Task to carry out – Exact copies of all entries are expected.

(Records drawn from a dataset)
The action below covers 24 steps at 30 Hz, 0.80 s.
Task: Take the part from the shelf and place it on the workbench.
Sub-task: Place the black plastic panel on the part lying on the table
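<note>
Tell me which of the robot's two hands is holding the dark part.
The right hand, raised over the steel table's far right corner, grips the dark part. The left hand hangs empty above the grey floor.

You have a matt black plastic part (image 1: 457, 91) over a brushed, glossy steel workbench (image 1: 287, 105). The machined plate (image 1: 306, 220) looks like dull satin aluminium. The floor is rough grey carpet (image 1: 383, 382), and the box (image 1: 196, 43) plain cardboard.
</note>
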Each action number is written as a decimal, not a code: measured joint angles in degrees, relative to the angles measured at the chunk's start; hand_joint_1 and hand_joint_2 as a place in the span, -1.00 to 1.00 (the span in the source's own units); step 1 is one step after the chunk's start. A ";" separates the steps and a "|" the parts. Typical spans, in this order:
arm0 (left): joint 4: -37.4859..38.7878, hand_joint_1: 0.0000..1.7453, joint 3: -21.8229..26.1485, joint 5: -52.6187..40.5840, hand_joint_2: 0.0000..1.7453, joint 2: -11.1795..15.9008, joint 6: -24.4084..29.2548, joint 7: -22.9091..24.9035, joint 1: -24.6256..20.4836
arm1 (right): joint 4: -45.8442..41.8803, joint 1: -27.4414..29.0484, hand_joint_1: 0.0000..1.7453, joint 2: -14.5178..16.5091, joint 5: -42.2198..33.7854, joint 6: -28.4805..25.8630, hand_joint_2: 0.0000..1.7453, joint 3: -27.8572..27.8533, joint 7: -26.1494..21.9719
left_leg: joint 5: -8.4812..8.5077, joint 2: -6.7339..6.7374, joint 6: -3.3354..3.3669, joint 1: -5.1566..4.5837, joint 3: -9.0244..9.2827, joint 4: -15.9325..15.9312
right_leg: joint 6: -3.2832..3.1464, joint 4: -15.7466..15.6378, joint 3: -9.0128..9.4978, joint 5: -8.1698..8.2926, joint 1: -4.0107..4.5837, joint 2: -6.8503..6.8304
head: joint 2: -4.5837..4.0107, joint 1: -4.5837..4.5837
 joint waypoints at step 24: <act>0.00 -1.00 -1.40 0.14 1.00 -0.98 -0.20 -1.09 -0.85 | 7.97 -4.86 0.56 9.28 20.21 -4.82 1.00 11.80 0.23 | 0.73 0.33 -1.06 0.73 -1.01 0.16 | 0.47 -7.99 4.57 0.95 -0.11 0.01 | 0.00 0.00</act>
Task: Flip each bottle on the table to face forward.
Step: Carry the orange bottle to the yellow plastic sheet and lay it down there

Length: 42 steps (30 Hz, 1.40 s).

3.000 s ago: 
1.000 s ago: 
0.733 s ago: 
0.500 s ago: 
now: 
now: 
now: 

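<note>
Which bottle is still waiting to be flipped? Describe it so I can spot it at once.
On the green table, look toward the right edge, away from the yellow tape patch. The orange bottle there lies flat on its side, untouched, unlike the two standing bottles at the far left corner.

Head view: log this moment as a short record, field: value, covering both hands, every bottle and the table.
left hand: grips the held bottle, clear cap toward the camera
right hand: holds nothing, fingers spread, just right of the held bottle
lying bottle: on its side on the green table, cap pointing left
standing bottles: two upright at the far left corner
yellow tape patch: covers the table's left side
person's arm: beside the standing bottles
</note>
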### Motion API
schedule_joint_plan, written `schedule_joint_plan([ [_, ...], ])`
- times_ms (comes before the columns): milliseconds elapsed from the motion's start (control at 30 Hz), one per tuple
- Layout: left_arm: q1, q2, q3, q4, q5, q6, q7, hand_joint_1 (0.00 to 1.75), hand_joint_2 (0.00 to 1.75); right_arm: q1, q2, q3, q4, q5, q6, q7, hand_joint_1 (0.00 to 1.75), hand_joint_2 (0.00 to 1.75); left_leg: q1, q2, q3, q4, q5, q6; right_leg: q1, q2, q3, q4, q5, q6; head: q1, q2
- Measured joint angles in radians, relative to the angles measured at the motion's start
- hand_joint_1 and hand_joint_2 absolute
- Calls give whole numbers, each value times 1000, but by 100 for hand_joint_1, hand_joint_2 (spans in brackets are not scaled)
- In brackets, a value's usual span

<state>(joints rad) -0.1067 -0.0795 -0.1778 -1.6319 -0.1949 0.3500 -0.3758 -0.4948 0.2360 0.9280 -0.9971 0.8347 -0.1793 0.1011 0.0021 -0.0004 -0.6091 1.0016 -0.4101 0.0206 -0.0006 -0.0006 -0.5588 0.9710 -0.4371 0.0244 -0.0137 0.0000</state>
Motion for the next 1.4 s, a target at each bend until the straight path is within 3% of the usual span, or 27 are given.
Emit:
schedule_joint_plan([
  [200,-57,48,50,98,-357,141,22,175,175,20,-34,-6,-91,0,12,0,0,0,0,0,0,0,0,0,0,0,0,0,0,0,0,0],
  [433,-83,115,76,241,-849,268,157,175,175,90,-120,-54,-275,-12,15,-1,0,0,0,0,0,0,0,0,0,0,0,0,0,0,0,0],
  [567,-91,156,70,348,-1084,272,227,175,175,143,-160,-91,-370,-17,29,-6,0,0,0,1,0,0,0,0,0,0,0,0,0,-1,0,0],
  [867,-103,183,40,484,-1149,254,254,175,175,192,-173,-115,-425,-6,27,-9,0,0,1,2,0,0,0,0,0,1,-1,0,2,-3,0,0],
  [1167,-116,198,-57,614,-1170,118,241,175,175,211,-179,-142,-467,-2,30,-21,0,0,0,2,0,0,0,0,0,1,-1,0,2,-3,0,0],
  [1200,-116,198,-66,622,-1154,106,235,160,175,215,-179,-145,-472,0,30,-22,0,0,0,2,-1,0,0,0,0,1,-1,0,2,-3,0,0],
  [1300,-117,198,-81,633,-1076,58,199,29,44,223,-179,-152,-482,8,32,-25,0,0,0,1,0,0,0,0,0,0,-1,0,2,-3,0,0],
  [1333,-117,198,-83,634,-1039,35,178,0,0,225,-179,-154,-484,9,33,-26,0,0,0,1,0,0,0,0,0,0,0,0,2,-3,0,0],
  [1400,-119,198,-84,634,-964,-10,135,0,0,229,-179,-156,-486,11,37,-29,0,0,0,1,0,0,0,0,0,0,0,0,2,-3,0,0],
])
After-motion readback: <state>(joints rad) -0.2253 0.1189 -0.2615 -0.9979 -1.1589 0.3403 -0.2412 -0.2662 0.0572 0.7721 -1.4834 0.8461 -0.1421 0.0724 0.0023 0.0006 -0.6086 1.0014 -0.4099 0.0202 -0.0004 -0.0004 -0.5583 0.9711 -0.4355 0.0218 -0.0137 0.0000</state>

Response to the exercise –
The action below covers 24 steps at 30 Hz, 0.80 s.
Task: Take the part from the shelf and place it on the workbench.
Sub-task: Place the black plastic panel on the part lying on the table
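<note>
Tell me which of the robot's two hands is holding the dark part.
The right hand, raised over the steel table's far right corner, grips the dark part. The left hand hangs empty above the grey floor.

You have a matt black plastic part (image 1: 457, 91) over a brushed, glossy steel workbench (image 1: 287, 105). The machined plate (image 1: 306, 220) looks like dull satin aluminium. The floor is rough grey carpet (image 1: 383, 382), and the box (image 1: 196, 43) plain cardboard.
</note>
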Each action number is written as a decimal, not a code: measured joint angles in degrees, relative to the angles measured at the chunk's start; hand_joint_1 and hand_joint_2 as a place in the span, -1.00 to 1.00 (the span in the source's own units); step 1 is one step after the chunk's start. A ";" separates the steps and a "|" the parts. Typical spans, in this order:
arm0 (left): joint 4: -37.4859..38.7878, hand_joint_1: 0.0000..1.7453, joint 3: -21.8229..26.1485, joint 5: -52.6187..40.5840, hand_joint_2: 0.0000..1.7453, joint 2: -11.1795..15.9008, joint 6: -24.4084..29.2548, joint 7: -22.9091..24.9035, joint 1: -24.6256..20.4836
arm1 (right): joint 4: -45.8442..41.8803, joint 1: -27.4414..29.0484, hand_joint_1: 0.0000..1.7453, joint 2: -14.5178..16.5091, joint 5: -42.2198..33.7854, joint 6: -28.4805..25.8630, hand_joint_2: 0.0000..1.7453, joint 3: -27.8572..27.8533, joint 7: -26.1494..21.9719
left_leg: joint 5: -8.4812..8.5077, joint 2: -6.7339..6.7374, joint 6: -3.3354..3.3669, joint 1: -5.1566..4.5837, joint 3: -9.0244..9.2827, joint 4: -15.9325..15.9312
right_leg: joint 6: -3.2832..3.1464, joint 4: -15.7466..15.6378, joint 3: -9.0128..9.4978, joint 5: -8.1698..8.2926, joint 1: -4.0107..4.5837, joint 2: -6.8503..6.8304
head: joint 2: -4.5837..4.0107, joint 1: -4.5837..4.5837
 joint waypoints at step 24: <act>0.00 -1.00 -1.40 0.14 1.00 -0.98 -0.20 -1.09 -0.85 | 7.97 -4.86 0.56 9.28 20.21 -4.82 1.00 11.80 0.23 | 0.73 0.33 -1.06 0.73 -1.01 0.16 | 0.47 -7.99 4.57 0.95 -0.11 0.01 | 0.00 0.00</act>
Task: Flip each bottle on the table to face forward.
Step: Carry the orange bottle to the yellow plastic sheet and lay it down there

Length: 42 steps (30 Hz, 1.40 s).

3.000 s ago: 
1.000 s ago: 
0.733 s ago: 
0.500 s ago: 
now: 
now: 
now: 

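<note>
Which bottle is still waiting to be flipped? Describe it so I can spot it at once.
On the green table, look toward the right edge, away from the yellow tape patch. The orange bottle there lies flat on its side, untouched, unlike the two standing bottles at the far left corner.

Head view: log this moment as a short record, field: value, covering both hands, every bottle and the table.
left hand: grips the held bottle, clear cap toward the camera
right hand: holds nothing, fingers spread, just right of the held bottle
lying bottle: on its side on the green table, cap pointing left
standing bottles: two upright at the far left corner
yellow tape patch: covers the table's left side
person's arm: beside the standing bottles
</note>
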### Motion API
schedule_joint_plan, written `schedule_joint_plan([ [_, ...], ])`
- times_ms (comes before the columns): milliseconds elapsed from the motion's start (control at 30 Hz), one per tuple
- Layout: left_arm: q1, q2, q3, q4, q5, q6, q7, hand_joint_1 (0.00 to 1.75), hand_joint_2 (0.00 to 1.75); right_arm: q1, q2, q3, q4, q5, q6, q7, hand_joint_1 (0.00 to 1.75), hand_joint_2 (0.00 to 1.75); left_leg: q1, q2, q3, q4, q5, q6; right_leg: q1, q2, q3, q4, q5, q6; head: q1, q2
- Measured joint angles in radians, relative to the angles measured at the motion's start
- hand_joint_1 and hand_joint_2 absolute
- Calls give whole numbers, each value times 1000, but by 100 for hand_joint_1, hand_joint_2 (spans in brackets are not scaled)
- In brackets, a value's usual span

<state>(joints rad) -0.1067 -0.0795 -0.1778 -1.6319 -0.1949 0.3500 -0.3758 -0.4948 0.2360 0.9280 -0.9971 0.8347 -0.1793 0.1011 0.0021 -0.0004 -0.6091 1.0016 -0.4101 0.0206 -0.0006 -0.0006 -0.5588 0.9710 -0.4371 0.0244 -0.0137 0.0000</state>
Motion for the next 1.4 s, a target at each bend until the straight path is within 3% of the usual span, or 27 are given.
Emit:
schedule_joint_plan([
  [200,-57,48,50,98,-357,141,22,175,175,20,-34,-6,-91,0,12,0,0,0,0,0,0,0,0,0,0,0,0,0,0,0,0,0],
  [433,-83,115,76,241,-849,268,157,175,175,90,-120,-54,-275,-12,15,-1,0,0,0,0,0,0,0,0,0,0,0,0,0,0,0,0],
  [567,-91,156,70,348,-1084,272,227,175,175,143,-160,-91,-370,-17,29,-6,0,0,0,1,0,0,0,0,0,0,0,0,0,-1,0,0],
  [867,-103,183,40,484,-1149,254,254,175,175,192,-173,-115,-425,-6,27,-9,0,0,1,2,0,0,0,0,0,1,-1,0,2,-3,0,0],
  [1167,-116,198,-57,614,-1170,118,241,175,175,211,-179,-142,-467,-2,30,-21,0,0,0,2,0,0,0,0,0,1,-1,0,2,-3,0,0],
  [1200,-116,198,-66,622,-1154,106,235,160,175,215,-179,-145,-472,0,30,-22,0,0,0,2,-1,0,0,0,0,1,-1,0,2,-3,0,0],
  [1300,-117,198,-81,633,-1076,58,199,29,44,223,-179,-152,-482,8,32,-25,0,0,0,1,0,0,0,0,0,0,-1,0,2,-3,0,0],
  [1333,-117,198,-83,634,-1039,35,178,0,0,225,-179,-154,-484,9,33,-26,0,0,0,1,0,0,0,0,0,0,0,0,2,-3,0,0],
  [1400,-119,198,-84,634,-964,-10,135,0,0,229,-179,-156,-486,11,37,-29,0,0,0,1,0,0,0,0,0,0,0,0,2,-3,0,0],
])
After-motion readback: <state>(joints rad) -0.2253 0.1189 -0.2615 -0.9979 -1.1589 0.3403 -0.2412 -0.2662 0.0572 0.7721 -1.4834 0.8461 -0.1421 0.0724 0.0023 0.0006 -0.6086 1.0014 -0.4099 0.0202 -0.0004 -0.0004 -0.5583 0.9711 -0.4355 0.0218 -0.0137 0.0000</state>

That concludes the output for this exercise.